**Instructions to follow**. For the data below, give again exactly the lines from the one containing "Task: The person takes" through the one containing "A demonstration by", both ends included, and no others.

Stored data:
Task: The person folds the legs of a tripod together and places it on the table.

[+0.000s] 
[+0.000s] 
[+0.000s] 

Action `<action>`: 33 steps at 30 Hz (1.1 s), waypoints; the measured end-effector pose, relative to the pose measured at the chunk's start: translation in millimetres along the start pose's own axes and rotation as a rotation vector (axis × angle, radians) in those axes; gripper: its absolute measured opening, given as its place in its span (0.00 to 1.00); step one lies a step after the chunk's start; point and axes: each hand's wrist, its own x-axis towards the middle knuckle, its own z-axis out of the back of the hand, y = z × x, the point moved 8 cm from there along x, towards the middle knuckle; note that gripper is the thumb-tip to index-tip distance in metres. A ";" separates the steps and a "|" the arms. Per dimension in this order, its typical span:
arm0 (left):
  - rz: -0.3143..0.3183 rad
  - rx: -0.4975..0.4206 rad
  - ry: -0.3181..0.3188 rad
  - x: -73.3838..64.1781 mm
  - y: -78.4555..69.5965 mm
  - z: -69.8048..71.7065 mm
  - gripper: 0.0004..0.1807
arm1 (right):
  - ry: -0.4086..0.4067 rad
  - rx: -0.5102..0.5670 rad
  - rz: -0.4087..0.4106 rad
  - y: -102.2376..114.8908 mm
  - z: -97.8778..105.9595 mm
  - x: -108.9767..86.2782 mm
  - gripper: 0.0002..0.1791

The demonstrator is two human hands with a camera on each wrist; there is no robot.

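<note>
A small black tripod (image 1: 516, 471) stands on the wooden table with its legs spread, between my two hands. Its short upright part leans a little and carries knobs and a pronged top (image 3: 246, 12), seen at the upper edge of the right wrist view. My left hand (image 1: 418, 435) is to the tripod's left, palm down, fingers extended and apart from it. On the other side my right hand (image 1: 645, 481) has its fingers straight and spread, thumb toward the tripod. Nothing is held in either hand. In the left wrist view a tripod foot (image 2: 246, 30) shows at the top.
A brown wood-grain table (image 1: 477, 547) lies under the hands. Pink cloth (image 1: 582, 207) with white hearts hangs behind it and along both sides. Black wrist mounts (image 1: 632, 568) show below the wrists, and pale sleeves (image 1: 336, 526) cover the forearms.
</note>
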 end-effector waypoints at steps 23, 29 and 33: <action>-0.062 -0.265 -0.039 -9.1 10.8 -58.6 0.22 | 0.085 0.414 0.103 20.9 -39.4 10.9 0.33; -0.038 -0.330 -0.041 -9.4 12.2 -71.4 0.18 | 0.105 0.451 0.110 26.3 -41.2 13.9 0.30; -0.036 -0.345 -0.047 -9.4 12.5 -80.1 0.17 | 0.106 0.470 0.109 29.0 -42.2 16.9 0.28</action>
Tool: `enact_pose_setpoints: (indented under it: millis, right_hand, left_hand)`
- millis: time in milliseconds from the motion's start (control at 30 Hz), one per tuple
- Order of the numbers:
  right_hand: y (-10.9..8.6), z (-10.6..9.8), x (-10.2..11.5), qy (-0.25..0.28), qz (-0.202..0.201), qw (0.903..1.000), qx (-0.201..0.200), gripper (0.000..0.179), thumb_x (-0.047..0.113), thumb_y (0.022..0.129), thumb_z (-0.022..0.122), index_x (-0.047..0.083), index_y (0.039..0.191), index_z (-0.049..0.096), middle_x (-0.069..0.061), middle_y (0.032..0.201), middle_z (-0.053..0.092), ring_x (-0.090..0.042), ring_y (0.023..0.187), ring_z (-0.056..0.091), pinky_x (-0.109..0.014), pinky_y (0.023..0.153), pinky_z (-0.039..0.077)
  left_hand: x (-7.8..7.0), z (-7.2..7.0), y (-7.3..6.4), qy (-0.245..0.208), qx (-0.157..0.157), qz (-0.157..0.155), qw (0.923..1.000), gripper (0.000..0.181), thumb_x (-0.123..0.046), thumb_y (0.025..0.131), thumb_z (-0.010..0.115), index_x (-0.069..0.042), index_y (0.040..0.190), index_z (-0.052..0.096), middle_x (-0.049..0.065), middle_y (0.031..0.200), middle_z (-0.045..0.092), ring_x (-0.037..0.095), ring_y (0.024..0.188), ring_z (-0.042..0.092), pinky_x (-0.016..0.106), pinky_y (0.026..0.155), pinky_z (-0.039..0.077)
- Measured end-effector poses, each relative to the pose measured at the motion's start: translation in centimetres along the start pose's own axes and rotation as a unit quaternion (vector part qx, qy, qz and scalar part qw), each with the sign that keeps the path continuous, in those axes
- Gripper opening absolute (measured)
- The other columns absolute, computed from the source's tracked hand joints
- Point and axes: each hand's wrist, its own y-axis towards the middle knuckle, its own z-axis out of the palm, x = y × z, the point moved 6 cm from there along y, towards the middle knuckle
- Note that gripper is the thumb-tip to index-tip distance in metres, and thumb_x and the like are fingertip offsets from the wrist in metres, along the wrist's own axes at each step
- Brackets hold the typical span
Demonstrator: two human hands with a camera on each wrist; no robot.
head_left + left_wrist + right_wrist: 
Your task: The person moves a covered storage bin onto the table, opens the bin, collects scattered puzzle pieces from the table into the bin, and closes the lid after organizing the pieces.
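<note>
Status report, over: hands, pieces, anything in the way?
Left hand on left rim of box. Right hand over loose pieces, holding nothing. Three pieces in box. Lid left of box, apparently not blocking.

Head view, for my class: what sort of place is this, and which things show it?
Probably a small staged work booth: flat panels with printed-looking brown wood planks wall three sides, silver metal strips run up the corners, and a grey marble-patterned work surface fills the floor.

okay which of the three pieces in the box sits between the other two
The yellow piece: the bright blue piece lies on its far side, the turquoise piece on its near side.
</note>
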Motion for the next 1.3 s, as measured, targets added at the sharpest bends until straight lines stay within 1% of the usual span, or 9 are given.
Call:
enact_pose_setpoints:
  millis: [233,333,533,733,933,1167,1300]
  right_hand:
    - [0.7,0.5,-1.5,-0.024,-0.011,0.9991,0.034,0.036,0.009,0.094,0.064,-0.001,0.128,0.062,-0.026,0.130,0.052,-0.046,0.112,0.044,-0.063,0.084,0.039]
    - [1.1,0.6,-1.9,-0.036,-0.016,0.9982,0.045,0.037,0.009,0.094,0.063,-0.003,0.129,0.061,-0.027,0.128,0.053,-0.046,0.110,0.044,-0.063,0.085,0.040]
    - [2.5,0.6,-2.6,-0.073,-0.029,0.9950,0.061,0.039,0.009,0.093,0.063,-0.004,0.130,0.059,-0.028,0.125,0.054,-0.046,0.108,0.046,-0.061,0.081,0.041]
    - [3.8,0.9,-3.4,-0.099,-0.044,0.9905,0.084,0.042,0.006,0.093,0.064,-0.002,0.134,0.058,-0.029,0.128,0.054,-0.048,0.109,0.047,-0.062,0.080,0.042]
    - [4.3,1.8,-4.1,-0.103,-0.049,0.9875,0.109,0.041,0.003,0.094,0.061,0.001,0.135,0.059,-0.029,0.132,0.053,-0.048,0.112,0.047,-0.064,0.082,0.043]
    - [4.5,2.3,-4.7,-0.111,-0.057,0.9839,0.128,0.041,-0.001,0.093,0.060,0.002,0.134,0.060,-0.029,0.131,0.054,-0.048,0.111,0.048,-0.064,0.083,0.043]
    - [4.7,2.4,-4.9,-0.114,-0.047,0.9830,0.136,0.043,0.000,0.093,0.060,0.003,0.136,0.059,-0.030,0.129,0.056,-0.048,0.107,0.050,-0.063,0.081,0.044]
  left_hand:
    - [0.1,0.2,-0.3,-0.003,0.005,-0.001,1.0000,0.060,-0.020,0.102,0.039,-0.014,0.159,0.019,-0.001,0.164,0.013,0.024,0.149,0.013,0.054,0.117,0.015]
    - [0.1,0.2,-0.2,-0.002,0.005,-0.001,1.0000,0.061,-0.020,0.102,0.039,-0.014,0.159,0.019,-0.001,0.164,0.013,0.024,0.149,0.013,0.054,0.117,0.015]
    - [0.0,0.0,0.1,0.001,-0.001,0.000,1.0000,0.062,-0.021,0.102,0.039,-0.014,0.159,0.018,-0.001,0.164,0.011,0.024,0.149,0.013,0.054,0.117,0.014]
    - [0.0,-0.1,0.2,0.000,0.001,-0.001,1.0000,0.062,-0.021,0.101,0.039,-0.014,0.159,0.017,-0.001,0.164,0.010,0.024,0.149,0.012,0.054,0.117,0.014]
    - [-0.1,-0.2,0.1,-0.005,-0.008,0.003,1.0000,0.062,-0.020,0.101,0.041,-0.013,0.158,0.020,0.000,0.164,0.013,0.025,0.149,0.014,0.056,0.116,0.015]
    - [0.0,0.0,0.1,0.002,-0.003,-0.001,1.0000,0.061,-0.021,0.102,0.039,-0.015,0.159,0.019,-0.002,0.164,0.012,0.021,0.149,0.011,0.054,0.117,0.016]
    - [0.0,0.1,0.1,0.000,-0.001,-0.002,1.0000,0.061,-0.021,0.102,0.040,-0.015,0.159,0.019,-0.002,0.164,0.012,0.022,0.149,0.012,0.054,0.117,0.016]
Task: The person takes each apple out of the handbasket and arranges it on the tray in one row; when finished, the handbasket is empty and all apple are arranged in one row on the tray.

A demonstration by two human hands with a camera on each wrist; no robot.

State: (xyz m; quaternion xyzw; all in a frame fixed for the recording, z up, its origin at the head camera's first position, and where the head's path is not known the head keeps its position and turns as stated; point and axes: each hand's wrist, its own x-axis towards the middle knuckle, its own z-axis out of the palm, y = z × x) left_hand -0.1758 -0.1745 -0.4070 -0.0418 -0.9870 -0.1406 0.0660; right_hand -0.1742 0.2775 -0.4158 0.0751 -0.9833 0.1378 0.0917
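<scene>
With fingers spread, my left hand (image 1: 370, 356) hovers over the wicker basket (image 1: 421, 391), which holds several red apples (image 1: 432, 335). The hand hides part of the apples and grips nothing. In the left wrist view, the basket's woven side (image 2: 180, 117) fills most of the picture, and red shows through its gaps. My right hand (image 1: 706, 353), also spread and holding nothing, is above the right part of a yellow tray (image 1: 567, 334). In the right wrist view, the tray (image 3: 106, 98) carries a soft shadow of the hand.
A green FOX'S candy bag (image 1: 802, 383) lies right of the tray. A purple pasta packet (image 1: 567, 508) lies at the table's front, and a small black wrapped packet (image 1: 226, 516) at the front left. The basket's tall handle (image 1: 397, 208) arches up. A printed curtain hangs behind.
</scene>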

**Response below**.
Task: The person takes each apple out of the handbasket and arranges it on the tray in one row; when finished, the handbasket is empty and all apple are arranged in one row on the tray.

A demonstration by two human hands with a camera on each wrist; no robot.

The work on this exercise has been completed.